External Interfaces¶
CXL IOCTL Interface¶
Not all of the commands that the driver supports are available for use by userspace at all times. Userspace can check the result of the QUERY command to determine the live set of commands. Alternatively, it can issue the command and check for failure.
- 
struct cxl_command_info¶
- Command information returned from a query. 
Definition:
struct cxl_command_info {
    __u32 id;
    __u32 flags;
#define CXL_MEM_COMMAND_FLAG_MASK               GENMASK(1, 0);
#define CXL_MEM_COMMAND_FLAG_ENABLED            BIT(0);
#define CXL_MEM_COMMAND_FLAG_EXCLUSIVE          BIT(1);
    __u32 size_in;
    __u32 size_out;
};
Members
- id
- ID number for the command. 
- flags
- Flags that specify command behavior. - CXL_MEM_COMMAND_FLAG_USER_ENABLED - The given command id is supported by the driver and is supported by a related opcode on the device. - CXL_MEM_COMMAND_FLAG_EXCLUSIVE - Requests with the given command id will terminate with EBUSY as the kernel actively owns management of the given resource. For example, the label-storage-area can not be written while the kernel is actively managing that space. 
- size_in
- Expected input size, or ~0 if variable length. 
- size_out
- Expected output size, or ~0 if variable length. 
Description
Represents a single command that is supported by both the driver and the hardware. This is returned as part of an array from the query ioctl. The following would be a command that takes a variable length input and returns 0 bytes of output.
id = 10
flags = CXL_MEM_COMMAND_FLAG_ENABLED
size_in = ~0
size_out = 0
See struct cxl_mem_query_commands.
- 
struct cxl_mem_query_commands¶
- Query supported commands. 
Definition:
struct cxl_mem_query_commands {
    __u32 n_commands;
    __u32 rsvd;
    struct cxl_command_info __user commands[];
};
Members
- n_commands
- In/out parameter. When n_commands is > 0, the driver will return min(num_support_commands, n_commands). When n_commands is 0, driver will return the number of total supported commands. 
- rsvd
- Reserved for future use. 
- commands
- Output array of supported commands. This array must be allocated by userspace to be at least min(num_support_commands, n_commands) 
Description
Allow userspace to query the available commands supported by both the driver, and the hardware.
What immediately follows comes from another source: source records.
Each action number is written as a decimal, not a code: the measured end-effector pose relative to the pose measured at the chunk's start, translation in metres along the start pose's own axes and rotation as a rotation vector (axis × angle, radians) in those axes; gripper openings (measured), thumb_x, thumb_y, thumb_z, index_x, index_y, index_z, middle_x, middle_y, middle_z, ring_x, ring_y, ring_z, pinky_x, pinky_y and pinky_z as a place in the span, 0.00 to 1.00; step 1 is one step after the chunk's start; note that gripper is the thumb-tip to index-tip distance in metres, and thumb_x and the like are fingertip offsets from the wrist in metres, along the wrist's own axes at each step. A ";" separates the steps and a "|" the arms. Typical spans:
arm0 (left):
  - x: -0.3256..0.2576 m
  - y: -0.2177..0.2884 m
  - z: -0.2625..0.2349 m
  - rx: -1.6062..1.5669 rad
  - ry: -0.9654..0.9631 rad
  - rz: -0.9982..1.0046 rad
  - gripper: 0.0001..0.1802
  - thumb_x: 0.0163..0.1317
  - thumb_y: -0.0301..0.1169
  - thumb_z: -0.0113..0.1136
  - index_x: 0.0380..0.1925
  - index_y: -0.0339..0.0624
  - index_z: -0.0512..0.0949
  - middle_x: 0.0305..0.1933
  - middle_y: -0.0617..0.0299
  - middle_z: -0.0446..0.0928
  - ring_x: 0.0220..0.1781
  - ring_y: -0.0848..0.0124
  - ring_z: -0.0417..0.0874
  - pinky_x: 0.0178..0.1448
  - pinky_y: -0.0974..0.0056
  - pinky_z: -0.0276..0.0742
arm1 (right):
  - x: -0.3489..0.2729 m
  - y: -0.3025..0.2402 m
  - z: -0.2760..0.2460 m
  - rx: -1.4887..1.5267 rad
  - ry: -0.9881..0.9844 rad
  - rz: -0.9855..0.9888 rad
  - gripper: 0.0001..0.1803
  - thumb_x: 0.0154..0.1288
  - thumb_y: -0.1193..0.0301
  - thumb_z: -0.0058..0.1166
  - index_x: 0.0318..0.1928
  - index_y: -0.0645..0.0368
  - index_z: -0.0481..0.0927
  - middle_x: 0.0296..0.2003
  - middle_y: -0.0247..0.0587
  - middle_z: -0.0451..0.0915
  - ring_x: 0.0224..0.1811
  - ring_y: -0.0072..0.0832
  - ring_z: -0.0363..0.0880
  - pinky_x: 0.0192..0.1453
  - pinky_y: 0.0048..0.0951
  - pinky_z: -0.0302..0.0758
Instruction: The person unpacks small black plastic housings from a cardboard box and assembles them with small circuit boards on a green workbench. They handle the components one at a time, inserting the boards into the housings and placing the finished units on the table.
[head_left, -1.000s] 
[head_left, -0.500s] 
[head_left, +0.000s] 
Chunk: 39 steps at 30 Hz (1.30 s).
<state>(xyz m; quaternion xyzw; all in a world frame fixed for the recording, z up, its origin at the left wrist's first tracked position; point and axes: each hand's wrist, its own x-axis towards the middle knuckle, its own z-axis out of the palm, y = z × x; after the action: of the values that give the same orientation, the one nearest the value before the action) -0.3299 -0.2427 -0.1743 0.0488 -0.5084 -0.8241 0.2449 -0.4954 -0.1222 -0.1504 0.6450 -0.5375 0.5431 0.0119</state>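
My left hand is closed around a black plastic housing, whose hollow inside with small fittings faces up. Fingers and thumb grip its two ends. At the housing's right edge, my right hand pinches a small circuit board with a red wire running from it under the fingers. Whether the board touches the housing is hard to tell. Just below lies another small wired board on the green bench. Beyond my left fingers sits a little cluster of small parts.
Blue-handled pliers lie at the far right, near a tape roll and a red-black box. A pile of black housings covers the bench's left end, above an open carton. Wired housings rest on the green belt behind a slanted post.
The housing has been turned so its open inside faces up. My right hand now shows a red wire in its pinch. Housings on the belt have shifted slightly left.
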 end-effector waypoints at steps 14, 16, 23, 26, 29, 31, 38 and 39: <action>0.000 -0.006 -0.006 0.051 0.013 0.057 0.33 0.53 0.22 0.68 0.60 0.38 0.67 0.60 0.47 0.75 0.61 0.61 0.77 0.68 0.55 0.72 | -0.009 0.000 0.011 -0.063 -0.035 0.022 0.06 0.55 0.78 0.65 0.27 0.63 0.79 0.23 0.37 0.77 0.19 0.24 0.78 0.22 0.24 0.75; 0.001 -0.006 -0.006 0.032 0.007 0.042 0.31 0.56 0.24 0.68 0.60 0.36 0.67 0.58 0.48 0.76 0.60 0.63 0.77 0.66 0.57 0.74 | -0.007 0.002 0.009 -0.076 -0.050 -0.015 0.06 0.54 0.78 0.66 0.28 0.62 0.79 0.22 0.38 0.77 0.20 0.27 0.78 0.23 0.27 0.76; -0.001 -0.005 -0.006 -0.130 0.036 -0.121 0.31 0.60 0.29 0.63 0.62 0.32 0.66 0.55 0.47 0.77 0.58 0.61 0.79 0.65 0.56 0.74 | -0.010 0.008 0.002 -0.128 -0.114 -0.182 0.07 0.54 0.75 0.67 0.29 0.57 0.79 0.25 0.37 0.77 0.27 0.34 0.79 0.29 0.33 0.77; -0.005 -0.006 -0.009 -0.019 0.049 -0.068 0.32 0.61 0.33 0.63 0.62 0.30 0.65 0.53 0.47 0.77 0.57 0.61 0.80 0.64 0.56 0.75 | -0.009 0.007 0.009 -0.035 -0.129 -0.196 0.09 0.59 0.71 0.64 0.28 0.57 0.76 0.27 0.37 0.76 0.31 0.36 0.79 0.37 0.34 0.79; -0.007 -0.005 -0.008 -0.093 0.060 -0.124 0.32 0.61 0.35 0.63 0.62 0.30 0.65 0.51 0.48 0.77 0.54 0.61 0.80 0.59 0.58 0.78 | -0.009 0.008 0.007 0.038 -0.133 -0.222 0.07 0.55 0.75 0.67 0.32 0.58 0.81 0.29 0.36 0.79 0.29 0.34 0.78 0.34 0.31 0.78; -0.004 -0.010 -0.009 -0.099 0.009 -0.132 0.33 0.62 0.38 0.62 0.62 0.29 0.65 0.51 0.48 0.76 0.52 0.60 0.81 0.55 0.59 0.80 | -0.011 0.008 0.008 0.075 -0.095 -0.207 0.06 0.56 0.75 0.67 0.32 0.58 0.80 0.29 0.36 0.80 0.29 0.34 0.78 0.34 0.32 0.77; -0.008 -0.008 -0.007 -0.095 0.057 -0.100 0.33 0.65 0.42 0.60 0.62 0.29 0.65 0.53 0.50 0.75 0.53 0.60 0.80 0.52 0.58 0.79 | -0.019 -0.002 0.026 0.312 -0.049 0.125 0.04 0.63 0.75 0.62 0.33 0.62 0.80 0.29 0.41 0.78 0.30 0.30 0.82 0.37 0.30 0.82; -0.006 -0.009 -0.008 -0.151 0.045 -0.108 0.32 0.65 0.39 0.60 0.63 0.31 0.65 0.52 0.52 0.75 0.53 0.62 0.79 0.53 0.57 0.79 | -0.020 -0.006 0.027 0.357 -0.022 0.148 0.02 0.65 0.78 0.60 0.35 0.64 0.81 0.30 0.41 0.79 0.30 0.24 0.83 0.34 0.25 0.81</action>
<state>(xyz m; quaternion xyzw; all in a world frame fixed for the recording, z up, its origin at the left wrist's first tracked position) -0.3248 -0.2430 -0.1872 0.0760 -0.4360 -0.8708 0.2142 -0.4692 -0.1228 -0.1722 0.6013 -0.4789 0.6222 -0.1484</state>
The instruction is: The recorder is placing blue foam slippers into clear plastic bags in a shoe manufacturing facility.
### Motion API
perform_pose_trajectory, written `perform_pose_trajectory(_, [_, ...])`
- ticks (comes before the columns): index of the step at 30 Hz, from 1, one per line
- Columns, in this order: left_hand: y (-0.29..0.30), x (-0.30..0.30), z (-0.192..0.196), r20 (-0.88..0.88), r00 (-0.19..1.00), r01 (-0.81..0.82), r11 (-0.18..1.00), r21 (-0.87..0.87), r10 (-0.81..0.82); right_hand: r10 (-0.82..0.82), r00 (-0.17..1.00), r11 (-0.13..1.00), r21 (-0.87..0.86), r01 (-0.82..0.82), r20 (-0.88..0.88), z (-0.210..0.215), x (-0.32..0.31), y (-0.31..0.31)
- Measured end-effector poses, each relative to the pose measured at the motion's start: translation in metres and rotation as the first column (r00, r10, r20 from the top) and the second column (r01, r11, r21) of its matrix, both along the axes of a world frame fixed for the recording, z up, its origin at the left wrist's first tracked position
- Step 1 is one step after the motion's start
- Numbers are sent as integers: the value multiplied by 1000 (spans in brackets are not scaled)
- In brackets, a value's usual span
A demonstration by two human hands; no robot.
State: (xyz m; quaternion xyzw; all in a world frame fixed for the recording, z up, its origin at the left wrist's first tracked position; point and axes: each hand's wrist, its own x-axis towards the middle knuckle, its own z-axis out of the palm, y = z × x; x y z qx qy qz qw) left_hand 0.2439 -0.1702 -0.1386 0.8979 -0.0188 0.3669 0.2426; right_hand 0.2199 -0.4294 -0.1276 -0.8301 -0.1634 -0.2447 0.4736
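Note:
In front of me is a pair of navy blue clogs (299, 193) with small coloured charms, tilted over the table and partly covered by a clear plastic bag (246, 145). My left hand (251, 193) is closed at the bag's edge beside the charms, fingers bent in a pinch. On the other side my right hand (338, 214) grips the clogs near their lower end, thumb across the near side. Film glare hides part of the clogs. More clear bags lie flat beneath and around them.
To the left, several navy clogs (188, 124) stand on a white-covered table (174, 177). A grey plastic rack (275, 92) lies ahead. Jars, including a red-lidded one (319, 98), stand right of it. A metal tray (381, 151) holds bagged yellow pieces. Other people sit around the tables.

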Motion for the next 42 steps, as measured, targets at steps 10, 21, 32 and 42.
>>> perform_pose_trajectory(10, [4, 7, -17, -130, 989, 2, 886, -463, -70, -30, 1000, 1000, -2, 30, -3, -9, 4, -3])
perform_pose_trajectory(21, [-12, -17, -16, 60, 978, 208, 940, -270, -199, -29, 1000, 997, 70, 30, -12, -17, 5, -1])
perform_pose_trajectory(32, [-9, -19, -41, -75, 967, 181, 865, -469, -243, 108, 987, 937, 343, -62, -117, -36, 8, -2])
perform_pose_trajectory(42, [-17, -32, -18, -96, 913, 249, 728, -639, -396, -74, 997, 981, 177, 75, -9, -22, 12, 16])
Commands that aren’t supported by either the driver, or the hardware are not returned in the query.
Examples
{ .n_commands = 0 } // Get number of supported commands
{ .n_commands = 15, .commands = buf } // Return first 15 (or less) supported commands
- 
struct cxl_send_command¶
- Send a command to a memory device. 
Definition:
struct cxl_send_command {
    __u32 id;
    __u32 flags;
    union {
        struct {
            __u16 opcode;
            __u16 rsvd;
        } raw;
        __u32 rsvd;
    };
    __u32 retval;
    struct {
        __u32 size;
        __u32 rsvd;
        __u64 payload;
    } in;
    struct {
        __u32 size;
        __u32 rsvd;
        __u64 payload;
    } out;
};
Members
- id
- The command to send to the memory device. This must be one of the commands returned by the query command. 
- flags
- Flags for the command (input). 
- {unnamed_union}
- anonymous 
- raw
- Special fields for raw commands 
- raw.opcode
- Opcode passed to hardware when using the RAW command. 
- raw.rsvd
- Must be zero. 
- rsvd
- Must be zero. 
- retval
- Return value from the memory device (output). 
- in
- Parameters associated with input payload. 
- in.size
- Size of the payload to provide to the device (input). 
- in.rsvd
- Must be zero. 
- in.payload
- Pointer to memory for payload input, payload is little endian. 
- out
- Parameters associated with output payload. 
- out.size
- Size of the payload received from the device (input/output). This field is filled in by userspace to let the driver know how much space was allocated for output. It is populated by the driver to let userspace know how large the output payload actually was. 
- out.rsvd
- Must be zero. 
- out.payload
- Pointer to memory for payload output, payload is little endian. 
Description
Mechanism for userspace to send a command to the hardware for processing. The driver will do basic validation on the command sizes. In some cases even the payload may be introspected. Userspace is required to allocate large enough buffers for size_out which can be variable length in certain situations.